The slough is a functioning wetland with abundant wetland and upland vegetation, small fish, crabs and mollusks. The bird life is very impressive with a year round population of avocets, stilts, egrets, terns and herons and with extended migratory visits from a large variety of ducks, shorebirds and land birds.
The Slough is managed by the San Diego Parks and Recreation Department with the help of Friends of Famosa Slough. The Friends is a group of concerned citizens whose goal is to restore the slough.
Jim Peugh, a retired physicist and ocean engineer, has a view of the slough from his house. But he knew very little about it until he starting going on bird walks. Now he is Chairman of Friends of Famosa Slough.
ET: How did you get involved in saving the Slough?
Jim: First I got involved by enjoying the slough. There were two women who led bird walks in the slough every Saturday. A few of us got together to enjoy and learn about the wildlife at the slough. I had done a lot of sailing and wandering about, but the wildlife was just there. The bird walks helped me realize that there was something sensitive there. I finally went to meetings of different groups who were working at the time to save the slough.

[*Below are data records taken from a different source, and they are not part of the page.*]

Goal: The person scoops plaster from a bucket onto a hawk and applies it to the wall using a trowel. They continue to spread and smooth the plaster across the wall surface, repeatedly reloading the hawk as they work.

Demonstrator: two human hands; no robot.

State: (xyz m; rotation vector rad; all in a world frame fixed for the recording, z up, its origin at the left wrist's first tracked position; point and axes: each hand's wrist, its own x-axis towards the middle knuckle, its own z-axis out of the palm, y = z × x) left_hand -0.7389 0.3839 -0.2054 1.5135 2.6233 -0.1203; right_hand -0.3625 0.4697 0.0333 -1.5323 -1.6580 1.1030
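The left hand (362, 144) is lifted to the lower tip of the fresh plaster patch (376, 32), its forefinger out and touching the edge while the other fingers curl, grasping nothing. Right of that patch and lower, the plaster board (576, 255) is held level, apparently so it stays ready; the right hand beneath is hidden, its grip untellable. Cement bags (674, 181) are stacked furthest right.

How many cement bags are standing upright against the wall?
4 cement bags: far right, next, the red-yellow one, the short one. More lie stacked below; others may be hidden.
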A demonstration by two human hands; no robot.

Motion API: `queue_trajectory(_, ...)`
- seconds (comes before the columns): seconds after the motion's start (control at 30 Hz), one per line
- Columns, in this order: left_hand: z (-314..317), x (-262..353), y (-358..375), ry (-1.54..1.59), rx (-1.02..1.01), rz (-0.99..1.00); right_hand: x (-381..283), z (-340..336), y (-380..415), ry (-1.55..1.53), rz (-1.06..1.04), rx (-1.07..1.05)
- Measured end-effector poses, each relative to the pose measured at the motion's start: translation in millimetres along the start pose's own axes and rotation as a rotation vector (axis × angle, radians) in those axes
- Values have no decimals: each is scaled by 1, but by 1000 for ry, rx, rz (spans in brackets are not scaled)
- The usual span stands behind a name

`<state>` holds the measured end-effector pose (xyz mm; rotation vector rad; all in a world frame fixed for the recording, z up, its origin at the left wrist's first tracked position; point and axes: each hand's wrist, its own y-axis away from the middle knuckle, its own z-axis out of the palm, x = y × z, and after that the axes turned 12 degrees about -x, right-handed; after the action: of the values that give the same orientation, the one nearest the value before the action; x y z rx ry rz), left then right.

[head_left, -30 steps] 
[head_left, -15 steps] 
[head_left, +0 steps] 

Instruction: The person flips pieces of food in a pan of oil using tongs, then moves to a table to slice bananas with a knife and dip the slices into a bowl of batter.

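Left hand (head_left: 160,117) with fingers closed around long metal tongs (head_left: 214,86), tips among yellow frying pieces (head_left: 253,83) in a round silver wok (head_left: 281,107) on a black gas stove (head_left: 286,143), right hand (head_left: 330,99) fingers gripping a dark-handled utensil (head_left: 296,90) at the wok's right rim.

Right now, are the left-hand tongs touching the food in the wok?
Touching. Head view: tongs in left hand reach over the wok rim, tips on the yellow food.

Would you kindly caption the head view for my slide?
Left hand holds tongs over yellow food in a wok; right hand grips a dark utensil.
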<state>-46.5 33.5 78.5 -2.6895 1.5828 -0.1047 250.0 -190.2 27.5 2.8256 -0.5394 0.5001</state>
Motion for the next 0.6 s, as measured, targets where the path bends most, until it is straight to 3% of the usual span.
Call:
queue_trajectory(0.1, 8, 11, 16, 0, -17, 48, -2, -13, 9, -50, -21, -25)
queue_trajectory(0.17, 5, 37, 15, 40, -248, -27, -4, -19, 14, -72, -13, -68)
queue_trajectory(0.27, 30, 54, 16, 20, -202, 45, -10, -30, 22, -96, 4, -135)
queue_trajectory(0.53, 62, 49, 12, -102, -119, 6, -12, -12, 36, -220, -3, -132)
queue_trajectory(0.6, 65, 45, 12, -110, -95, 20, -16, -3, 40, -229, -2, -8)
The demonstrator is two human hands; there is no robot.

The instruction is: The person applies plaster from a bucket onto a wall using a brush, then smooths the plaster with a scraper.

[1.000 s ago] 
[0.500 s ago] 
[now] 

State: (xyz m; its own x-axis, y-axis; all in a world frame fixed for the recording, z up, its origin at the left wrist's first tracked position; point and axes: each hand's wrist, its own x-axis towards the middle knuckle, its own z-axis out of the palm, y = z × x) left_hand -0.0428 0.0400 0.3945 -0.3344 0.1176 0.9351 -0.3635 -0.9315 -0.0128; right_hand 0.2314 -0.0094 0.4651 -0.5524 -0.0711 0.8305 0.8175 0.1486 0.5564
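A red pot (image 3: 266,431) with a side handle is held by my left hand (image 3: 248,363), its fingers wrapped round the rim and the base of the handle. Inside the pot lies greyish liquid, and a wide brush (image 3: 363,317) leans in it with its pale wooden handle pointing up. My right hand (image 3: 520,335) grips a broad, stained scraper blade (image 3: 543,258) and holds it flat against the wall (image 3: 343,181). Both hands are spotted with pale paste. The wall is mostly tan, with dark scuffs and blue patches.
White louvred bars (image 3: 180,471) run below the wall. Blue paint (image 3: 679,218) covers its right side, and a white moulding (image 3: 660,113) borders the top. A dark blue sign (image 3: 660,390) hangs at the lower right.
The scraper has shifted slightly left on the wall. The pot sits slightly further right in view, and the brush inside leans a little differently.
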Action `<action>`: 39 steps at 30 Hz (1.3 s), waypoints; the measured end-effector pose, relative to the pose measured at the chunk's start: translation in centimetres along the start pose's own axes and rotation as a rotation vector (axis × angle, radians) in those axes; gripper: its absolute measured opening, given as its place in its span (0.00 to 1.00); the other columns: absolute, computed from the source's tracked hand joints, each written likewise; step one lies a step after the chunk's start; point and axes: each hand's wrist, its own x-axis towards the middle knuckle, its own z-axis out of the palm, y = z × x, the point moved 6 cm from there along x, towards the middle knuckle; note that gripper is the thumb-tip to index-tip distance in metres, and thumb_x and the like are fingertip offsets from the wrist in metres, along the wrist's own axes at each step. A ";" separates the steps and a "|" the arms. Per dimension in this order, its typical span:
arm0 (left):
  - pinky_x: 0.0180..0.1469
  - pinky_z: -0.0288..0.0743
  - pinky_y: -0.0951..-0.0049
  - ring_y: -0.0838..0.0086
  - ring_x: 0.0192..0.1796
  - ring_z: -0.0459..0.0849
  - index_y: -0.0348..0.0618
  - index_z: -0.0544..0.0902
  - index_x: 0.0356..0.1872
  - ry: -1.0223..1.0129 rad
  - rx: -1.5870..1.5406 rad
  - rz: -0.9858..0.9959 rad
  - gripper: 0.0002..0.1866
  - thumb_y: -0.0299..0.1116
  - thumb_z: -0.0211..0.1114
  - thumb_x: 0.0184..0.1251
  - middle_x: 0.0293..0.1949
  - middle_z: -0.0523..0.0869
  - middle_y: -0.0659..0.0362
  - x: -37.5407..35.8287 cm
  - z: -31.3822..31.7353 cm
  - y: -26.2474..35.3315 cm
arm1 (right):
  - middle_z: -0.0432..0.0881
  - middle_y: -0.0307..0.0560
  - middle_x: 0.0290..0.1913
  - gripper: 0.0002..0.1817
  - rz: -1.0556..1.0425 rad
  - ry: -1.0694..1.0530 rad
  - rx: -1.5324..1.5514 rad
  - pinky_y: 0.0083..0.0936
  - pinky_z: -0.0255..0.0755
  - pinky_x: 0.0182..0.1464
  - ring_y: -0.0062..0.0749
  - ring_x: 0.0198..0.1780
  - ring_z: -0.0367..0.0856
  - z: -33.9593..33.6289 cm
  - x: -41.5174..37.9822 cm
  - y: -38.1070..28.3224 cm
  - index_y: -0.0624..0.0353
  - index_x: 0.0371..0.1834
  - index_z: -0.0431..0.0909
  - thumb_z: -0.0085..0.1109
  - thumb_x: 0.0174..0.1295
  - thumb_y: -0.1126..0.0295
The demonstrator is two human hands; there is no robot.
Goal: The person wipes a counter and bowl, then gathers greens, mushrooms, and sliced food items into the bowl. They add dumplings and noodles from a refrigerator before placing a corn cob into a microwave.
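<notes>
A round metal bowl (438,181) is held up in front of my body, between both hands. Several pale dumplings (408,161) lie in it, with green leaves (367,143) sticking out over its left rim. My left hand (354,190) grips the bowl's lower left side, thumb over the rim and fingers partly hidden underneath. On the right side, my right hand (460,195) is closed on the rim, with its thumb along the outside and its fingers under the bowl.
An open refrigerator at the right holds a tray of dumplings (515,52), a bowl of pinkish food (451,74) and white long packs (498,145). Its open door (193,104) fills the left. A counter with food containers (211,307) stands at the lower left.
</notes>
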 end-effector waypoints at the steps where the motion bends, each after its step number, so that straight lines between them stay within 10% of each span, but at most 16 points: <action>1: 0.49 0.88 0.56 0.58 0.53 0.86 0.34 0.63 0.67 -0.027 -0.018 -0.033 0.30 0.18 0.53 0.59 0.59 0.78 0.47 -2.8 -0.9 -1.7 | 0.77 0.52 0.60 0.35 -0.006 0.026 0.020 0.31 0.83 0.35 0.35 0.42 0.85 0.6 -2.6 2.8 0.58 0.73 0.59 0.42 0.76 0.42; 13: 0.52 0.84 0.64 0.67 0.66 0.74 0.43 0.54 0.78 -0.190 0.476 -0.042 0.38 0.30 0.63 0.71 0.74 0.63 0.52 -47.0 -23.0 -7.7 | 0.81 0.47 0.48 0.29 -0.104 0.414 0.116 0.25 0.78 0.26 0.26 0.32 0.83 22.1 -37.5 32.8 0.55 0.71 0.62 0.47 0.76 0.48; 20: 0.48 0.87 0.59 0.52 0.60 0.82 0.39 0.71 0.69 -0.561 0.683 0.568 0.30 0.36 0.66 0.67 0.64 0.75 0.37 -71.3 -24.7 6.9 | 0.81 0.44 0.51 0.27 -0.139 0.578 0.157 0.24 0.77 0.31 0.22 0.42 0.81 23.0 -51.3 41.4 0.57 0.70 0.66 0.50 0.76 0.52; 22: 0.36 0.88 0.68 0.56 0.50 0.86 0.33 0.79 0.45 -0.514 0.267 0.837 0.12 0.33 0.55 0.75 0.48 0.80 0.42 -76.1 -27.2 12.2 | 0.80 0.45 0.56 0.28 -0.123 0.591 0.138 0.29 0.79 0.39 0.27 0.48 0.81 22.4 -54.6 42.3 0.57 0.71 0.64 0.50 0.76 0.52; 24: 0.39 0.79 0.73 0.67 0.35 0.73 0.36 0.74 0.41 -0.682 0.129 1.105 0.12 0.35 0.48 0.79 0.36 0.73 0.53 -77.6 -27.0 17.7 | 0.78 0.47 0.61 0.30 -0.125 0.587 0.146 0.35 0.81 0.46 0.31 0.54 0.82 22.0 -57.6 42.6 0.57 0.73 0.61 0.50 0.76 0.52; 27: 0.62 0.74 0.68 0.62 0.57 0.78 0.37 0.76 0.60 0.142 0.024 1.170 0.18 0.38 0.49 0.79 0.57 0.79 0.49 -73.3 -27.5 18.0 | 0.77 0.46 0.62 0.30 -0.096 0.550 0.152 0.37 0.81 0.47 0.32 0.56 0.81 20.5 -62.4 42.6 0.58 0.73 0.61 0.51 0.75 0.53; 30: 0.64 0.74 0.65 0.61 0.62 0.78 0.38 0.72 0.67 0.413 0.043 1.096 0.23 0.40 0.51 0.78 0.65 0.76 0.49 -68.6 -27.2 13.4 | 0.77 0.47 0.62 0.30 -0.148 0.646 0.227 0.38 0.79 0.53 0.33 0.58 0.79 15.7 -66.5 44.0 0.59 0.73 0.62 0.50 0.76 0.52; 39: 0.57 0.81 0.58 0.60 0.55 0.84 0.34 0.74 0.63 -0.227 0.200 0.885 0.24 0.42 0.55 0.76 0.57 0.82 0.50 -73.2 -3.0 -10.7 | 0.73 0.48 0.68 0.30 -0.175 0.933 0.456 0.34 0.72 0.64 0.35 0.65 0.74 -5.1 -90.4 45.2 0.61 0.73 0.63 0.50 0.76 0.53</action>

I went to a couple of meetings and they were really fun. I learned so much about environmental laws and their weaknesses, and that when you mix in politicians it gets weird and arcane. After a point, I decided to join the Board of Directors. My rationale was that there was no way this was going to be saved, but if I didn't contribute to it, I would have to look back and know that I did nothing. So I had to try. But at the time I did think that it was futile. I thought it was almost a religious exercise. But I had learned so much from the slough that I didn't have a choice; I had to try and pay something back.
The head of the group worked very closely with the Sierra Club and made good progress in working with the politicians. I pushed for a revival of bird walks and clean ups. Eventually I was elected President [of the Friends]. I was terrified.
Then came the time to interview District 2 candidates. At that time, Ron Roberts was running and he suggested a solution for the slough: to buy it. Until then, the controversy was about how it was going to be developed. It was also a very contentious City Council and I thought that saving the slough would be something they could agree on. With a lot of help from the Sierra Club and others, we were able to have the Council change the argument to who would be able to save the slough. It was a tremendous change a positive and exciting thing. Phone calls started to be returned and it was finally purchased in September 1990.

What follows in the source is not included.